With the Canadian government’s official response to the refugee crisis being anything but adequate, it bears reminding that Canada is a country made up of immigrants. And because of that fact, it matters how we treat refugees, whether they come to Canada as victims of war or in search of a better life.
Despite scenes of utmost desperation playing out in the Middle East, Canada’s Conservative government has remained seemingly untouched by the migrant onslaught, with the government keen to maintain its emotionally distant position. The official line is that the refugee crisis is no reason to change immigration policy, but rather is a reason to intensify the war against ISIS.
Government leaders tell us that governing is about making tough choices, whether the issue is pensions, healthcare, the environment, or refugees. Anything else would be seen as weakness.

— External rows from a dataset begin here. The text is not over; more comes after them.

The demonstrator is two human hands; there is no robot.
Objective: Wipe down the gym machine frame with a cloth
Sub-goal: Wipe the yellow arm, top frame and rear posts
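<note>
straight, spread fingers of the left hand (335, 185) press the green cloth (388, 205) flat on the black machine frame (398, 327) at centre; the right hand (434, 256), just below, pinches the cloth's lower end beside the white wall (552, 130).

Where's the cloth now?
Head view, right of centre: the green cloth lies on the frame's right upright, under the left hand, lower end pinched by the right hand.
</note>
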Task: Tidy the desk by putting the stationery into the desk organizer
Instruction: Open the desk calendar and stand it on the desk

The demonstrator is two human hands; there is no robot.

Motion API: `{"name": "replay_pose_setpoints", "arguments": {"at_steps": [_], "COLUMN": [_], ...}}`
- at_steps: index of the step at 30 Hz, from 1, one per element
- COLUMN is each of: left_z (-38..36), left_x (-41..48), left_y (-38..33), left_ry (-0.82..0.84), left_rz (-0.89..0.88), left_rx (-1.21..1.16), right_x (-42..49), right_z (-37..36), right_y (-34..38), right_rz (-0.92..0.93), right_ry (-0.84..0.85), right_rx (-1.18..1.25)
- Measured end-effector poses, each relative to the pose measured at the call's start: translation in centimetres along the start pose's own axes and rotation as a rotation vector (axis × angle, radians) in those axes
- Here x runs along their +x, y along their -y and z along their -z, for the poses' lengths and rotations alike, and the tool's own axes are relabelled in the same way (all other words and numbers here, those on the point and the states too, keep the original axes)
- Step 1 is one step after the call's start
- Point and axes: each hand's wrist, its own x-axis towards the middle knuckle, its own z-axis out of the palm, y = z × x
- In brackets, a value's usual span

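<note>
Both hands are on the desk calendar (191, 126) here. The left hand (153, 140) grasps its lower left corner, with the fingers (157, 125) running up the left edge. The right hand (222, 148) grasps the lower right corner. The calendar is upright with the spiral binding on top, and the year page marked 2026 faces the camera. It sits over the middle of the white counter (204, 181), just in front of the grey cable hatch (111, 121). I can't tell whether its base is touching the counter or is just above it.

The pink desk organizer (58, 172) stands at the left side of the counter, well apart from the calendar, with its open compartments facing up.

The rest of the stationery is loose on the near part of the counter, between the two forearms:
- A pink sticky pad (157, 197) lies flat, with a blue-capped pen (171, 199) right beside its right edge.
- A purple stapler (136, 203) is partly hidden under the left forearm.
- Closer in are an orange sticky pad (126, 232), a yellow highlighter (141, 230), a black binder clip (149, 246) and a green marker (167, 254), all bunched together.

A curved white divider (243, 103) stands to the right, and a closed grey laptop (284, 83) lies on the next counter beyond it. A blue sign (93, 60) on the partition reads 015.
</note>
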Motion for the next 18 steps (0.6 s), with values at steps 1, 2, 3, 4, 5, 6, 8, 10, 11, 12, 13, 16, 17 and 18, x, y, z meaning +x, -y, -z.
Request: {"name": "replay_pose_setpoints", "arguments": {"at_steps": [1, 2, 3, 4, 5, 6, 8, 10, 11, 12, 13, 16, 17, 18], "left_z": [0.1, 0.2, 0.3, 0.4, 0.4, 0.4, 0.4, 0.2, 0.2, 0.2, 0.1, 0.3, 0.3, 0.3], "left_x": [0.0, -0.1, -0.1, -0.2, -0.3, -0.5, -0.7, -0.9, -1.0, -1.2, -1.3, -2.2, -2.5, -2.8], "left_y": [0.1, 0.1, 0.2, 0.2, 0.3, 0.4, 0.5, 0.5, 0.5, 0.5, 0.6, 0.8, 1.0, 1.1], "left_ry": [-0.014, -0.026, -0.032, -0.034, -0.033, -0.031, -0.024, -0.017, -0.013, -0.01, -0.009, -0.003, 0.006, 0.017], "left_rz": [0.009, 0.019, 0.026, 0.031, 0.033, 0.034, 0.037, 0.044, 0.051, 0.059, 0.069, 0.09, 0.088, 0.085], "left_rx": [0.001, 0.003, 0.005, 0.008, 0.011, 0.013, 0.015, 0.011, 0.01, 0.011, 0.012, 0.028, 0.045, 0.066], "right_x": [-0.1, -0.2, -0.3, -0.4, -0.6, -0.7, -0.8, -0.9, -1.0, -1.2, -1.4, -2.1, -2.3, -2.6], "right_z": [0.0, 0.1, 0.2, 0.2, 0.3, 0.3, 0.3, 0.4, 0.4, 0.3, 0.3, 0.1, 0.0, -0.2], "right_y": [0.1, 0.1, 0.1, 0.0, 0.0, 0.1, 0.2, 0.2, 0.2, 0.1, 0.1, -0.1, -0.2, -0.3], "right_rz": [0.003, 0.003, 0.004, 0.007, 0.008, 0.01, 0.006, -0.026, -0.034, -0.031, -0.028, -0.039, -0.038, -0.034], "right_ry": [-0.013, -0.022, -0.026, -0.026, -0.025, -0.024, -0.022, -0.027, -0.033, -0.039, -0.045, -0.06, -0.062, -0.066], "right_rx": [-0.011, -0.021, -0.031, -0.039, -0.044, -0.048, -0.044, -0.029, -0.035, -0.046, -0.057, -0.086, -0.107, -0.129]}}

However, the current mindset of Canada’s ruling conservatives is arguably a sign of how removed they are from real life, as it is not the Canadian way to speak so callously about the suffering of others. Refugees and migrants are an ever-present reality in Canadian cities, towns and villages. And though the resettlement process is never easy, the benefits are potentially huge, as has been proven time and time again.
Whether it was Hungarians escaping Communism in the 1950s, the Ismaili Muslims fleeing Uganda in the ’70s, or the Boat People that came later, each group of fleeing refugees given asylum in Canada have enriched the country.
Supporters of the government point out that Canada’s response to the refugee crisis isn’t as bad as that of some countries as we’re not building barbed-wire fences or refugee camps yet. But the Conservatives’ insistence that we suspend our humanity and carry on is not the Canadian way. As a nation of immigrants, to save the world is to save ourselves.